Gush Shalom présente le Wiki des produits des colonies

Wiki des produits des colonies – recherche systématique d’informations sur les sociétés dans les colonies et leurs produits ; sociétés qui ont quitté les colonies et se sont relocalisées à l’intérieur de la Ligne Verte ; et manœuvres trompeuses par lesquelles ces sociétés tentent de cacher et de dissimuler leur établissement dans les colonies.

http://settlement-products.wikia.com/

Ces dernières années, les colons se sont présentés comme les patrons des travailleurs palestiniens. Dans l’arène politique, les porte-paroles des colons déplorent régulièrement le sort des travailleurs palestiniens dans les colonies qui pourraient perdre leur travail suite à des démarches telles que l’étiquetage des produits des colonies en Europe. Pourtant, une lecture attentive de l’annuaire des Pages oranges, publié par les colons au profit de leurs propres communications internes, donne une image tout à fait opposée », a dit Adam Keller, porte-parole de Gush Shalom. L’équipe de volontaires de Gush Shalom, qui a travaillé ces quelques derniers mois à un vaste projet de collecte et de listing d’informations sur les usines et sociétés situées dans les colonies, ont découvert beaucoup de sociétés qui proclament ouvertement leur politique consistant à ne pas employer de travailleurs arabes – « Le travail est accompli uniquement par des travailleurs juifs », « Travail hébreu !!! » (points d’exclamation dans le texte), « Travail hébreu de A à Z », « Produit par du travail hébreu de haute qualité », « Vous exigez du travail hébreu ? Vous êtes au bon endroit ! », « Sûreté, dévouement, bon service et travail hébreu », « Service bienveillant, travail hébreu qui vient du coeur », et aussi des déclarations paradoxales telles que « travail hébreu, parler français ». Il est évident que, pour le public ciblé dans les colonies, une société qui n’emploie que des Juifs et qui a pour politique d’exclure les Arabes est attractive pour les clients potentiels.

En 1996-97, peu après la fondation de Gush Shalom, nous avons publié des informations sur les produits des colonies, informations collectées par nos militants. Les années suivantes, ces informations ont été copiées et disséminées par diverses associations du large mouvement de la paix israélien et à l’étranger, et elles ont même été lues à la tribune de la Knesset par la députée Tamar Zandberg du Meretz. Par ailleurs, à plusieurs occasions, lorsqu’il demandaient à leurs supporters d’utiliser les produits des colonies, les colons eux-mêmes et leurs alliés ont également utilisé les informations publiées par Gush Shalom in extenso (y compris les erreurs typographiques…).
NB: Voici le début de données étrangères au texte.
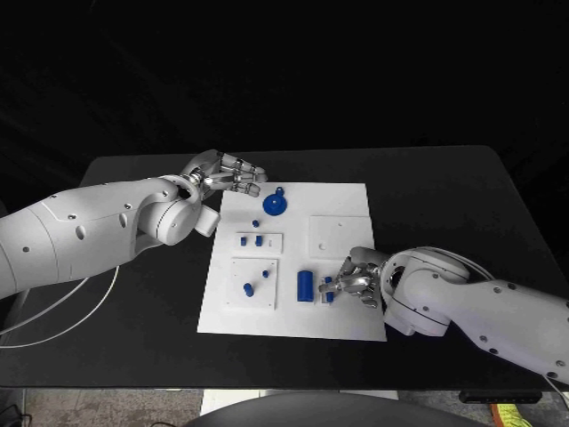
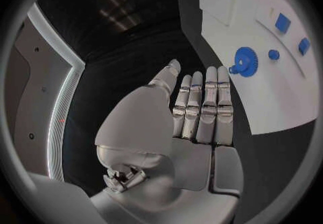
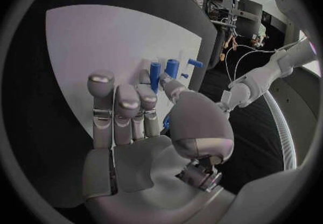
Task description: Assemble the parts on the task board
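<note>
One white task board [image 1: 342,316] sits on one black bench [image 1: 476,205]. One blue gear [image 1: 275,205] counted. Two hands: left hand [image 1: 227,172], right hand [image 1: 356,283].

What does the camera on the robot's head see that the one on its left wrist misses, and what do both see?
Head view alone: the right hand at the near edge of the task board, beside a blue cylinder, plus small blue pegs on the board's raised plates.

Left wrist view alone: the left hand seen close from behind, fingers straight and side by side, holding nothing, over the black table.

Both: the white board, the blue gear lying on it, and the left hand near the board's far corner.
</note>
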Tool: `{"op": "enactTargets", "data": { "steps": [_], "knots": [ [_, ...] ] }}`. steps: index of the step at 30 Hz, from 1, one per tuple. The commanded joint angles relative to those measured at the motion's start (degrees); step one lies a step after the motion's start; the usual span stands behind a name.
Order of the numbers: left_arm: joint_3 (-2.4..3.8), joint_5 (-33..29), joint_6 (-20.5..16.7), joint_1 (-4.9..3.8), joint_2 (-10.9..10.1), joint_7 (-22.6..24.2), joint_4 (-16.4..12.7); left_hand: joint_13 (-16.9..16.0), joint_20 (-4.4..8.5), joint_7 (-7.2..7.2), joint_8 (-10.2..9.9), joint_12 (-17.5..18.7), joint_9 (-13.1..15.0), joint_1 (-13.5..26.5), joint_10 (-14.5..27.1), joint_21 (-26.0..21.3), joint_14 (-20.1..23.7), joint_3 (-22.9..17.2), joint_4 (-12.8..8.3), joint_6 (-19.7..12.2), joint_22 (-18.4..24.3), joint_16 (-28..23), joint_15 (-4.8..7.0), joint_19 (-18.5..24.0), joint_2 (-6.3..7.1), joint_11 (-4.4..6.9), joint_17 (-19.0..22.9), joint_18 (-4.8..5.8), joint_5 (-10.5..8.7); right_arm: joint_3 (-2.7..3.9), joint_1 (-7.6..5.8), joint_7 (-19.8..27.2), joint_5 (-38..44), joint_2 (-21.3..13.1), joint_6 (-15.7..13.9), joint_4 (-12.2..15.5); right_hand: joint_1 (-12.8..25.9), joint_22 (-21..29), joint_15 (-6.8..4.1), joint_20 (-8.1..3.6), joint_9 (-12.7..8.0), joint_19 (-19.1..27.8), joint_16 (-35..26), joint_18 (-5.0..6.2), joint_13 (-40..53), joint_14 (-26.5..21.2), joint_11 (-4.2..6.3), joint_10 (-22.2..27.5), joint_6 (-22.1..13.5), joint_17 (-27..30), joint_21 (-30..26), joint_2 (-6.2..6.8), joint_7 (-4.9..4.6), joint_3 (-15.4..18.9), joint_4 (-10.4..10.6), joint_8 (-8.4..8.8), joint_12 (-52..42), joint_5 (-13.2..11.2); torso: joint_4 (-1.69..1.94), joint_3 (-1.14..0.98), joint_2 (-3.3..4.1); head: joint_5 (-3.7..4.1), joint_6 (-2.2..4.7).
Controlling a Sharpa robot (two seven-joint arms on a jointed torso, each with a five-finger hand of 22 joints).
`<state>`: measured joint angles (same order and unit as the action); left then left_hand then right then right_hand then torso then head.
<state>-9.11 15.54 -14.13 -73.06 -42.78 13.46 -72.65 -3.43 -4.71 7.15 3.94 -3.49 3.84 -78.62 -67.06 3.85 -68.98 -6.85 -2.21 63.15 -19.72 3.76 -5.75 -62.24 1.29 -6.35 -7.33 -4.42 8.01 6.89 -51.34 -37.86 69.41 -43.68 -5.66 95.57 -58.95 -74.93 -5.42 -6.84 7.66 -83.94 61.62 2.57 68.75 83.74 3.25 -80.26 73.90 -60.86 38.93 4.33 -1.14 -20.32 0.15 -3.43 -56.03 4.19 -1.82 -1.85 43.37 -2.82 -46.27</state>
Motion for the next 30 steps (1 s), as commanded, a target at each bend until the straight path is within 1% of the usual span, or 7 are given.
{"op": "enactTargets", "data": {
  "steps": [1, 6, 11, 18, 22, 25, 30],
  "knots": [
    [0.03, 0.2, 0.8, -0.04, 0.0, 0.2, -0.1, 0.0, 0.08, -0.16, -0.3, 0.0, 0.0, 0.0, 0.5, 0.4, 0.6, 0.1, 0.4, -0.4, 0.1, -0.2, 0.00, -0.4, -0.45, -0.08, 0.0, 0.50, 0.09, -0.03, 0.08, 0.9, -0.1, 0.1, 1.5, 0.1, 0.1, -4.6, -0.32, -0.24, -0.1, -2.8, -0.1, -0.61, -0.1, 0.0, 0.04, 0.1, 0.5, 0.0, -0.3, 2.62, 0.14, 0.1, 3.0, -0.24, 0.2, -1.0, 0.02, -0.03, 0.00, -0.07, -0.07],
    [0.03, 0.2, 0.8, -0.04, 0.1, 0.2, -0.1, 0.0, 0.08, -0.16, -0.3, 0.0, 0.0, 0.0, 0.5, 0.4, 0.6, 0.1, 0.4, -0.4, 0.1, -0.2, 0.00, -0.4, -0.45, -0.08, 0.0, 0.50, 0.09, -0.03, 0.08, 0.9, -0.1, 0.1, 1.4, 0.1, -2.2, -4.7, -0.28, -0.19, 0.0, -2.9, -0.2, -0.53, -0.1, -0.1, -0.03, 0.0, 0.5, 0.0, -0.3, 3.79, -0.08, 4.3, 8.0, -0.21, 0.3, -1.0, -0.03, -0.04, -0.01, -0.14, -0.14],
    [0.03, 0.2, 0.8, -0.04, 0.1, 0.2, -0.1, 0.0, 0.08, -0.16, -0.3, 0.0, 0.0, 0.0, 0.5, 0.4, 0.6, 0.1, 0.4, -0.4, 0.1, -0.2, 0.00, -0.4, -0.45, -0.08, 0.0, 0.50, 0.09, -0.03, 0.08, 1.1, -0.2, 0.1, 1.2, 0.1, -2.6, -4.7, -0.27, -0.18, 0.1, -2.8, -0.2, -0.50, -0.1, 0.0, -0.06, 0.1, 0.5, -0.1, -0.3, 4.15, -0.14, 5.6, 9.4, -0.22, 0.3, -1.1, -0.01, -0.04, 0.00, -0.17, -0.18],
    [0.03, 0.2, 0.7, -0.04, 0.0, 0.2, -0.1, 0.0, 0.08, -0.16, -0.3, 0.0, 0.0, 0.0, 0.5, 0.4, 0.6, 0.1, 0.4, -0.4, 0.1, -0.2, 0.00, -0.4, -0.45, -0.08, 0.0, 0.50, 0.09, -0.03, 0.08, 1.3, -0.2, 0.0, 0.6, 0.1, -3.0, -4.6, -0.27, -0.18, 0.1, -2.8, -0.2, -0.49, -0.1, 0.0, -0.07, 0.1, 0.4, -0.1, -0.4, 3.81, -0.13, 5.4, 9.4, -0.23, 0.4, -1.0, 0.00, -0.03, -0.02, -0.20, -0.16],
    [0.03, 0.2, 0.8, -0.04, 0.0, 0.2, -0.1, 0.0, 0.08, -0.16, -0.3, 0.0, 0.0, 0.0, 0.5, 0.4, 0.6, 0.1, 0.4, -0.4, 0.1, -0.2, 0.00, -0.4, -0.45, -0.08, 0.0, 0.50, 0.09, -0.03, 0.08, 1.8, -0.2, -0.2, 0.1, -0.1, -3.3, -4.6, -0.30, -0.20, 0.1, -2.9, -0.3, -0.47, -0.1, 0.0, -0.08, 0.1, 0.3, 0.0, -0.4, 3.47, -0.17, 5.0, 8.4, -0.24, 0.4, -1.0, 0.02, -0.03, 0.00, -0.15, -0.13],
    [0.03, 0.2, 0.8, -0.04, 0.0, 0.2, -0.1, 0.0, 0.08, -0.15, -0.3, 0.0, 0.0, -0.2, 0.5, 0.4, 0.6, 0.1, 0.4, -0.5, 0.3, -0.2, 0.00, -0.4, -0.42, -0.08, -0.1, 0.49, 0.09, -0.03, 0.08, 2.6, -0.4, -0.4, 0.3, -0.2, -5.1, -4.6, -0.32, -0.20, 0.1, -2.8, -0.3, -0.49, -0.2, 0.0, -0.02, 0.1, 0.3, 0.0, -0.5, 3.31, -0.05, 4.3, 6.1, -0.24, 0.4, -1.0, 0.02, -0.04, 0.00, -0.09, -0.12],
    [0.03, 0.2, 0.7, -0.04, 0.0, 0.2, -0.1, 0.0, 0.08, -0.15, -0.3, 0.0, 0.0, -0.2, 0.5, 0.4, 0.6, 0.1, 0.4, -0.5, 0.3, -0.2, 0.00, -0.4, -0.42, -0.08, -0.1, 0.49, 0.09, -0.04, 0.08, 3.1, -0.6, -0.4, 0.8, -0.6, -7.8, -4.6, -0.34, -0.26, -0.1, -2.8, -0.4, -0.60, -0.1, 0.0, -0.01, 0.1, 0.3, 0.0, -0.6, 1.20, 0.16, 3.3, -0.6, -0.22, 0.3, -1.2, -0.03, -0.06, 0.01, -0.06, -0.08]
  ]
}}
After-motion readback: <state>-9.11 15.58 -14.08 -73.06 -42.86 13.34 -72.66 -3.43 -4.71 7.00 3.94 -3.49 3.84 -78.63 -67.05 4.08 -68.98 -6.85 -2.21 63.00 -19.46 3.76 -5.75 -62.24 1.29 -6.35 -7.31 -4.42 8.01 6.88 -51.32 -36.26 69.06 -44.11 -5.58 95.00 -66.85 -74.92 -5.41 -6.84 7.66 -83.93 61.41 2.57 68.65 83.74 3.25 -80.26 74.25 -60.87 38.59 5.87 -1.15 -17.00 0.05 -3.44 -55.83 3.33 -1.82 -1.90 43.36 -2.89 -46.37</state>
Au long des années, Gush Shalom s’est efforcé de mettre couramment à jour ces informations. Pendant ces quelques derniers mois, une équipe de militants de Gush Shalom a systématiquement travaillé à la mise à jour et à une large diffusion de ces informations. Ces dernières années, il y a eu plusieurs exemples remarquables de compagnies qui étaient situées dans les colonies (spécialement dans la zone industrielle de Barkan) et qui se sont relocalisées à l’intérieur de la Ligne Verte. Parmi ces exemples présentés dans les médias, il y a la Cave viticole Barkan, Bagel & Bagel, les Serrures Yardeni et Multilock, qui toutes ont déménagé à l’intérieur de la Ligne Verte. Elles ont été rejointes très récemment, littéralement pendant le travail de notre équipe, par SodaStream, qui a déménagé de Mishor Adumim vers le Néguev, après une tentative infructueuse de campagne de communication mettant en vedette l’actrice Scarlett Johansson. Peu après, l’entreprise de cosmétiques Ahava a annoncé qu’elle déménageait de la colonie de Mitspe Shalem vers le kibboutz Ein Gedi, à l’intérieur de la Ligne Verte. Il faudrait signaler que la relocalisation d’Ahava est en lien avec son rachat par une société chinoise – ce qui devrait servir de message au Premier ministre Netanyahu, qui a essayé de construire des relations avec la Chine en « contrepoids » aux pressions de la part de l’Union Européenne.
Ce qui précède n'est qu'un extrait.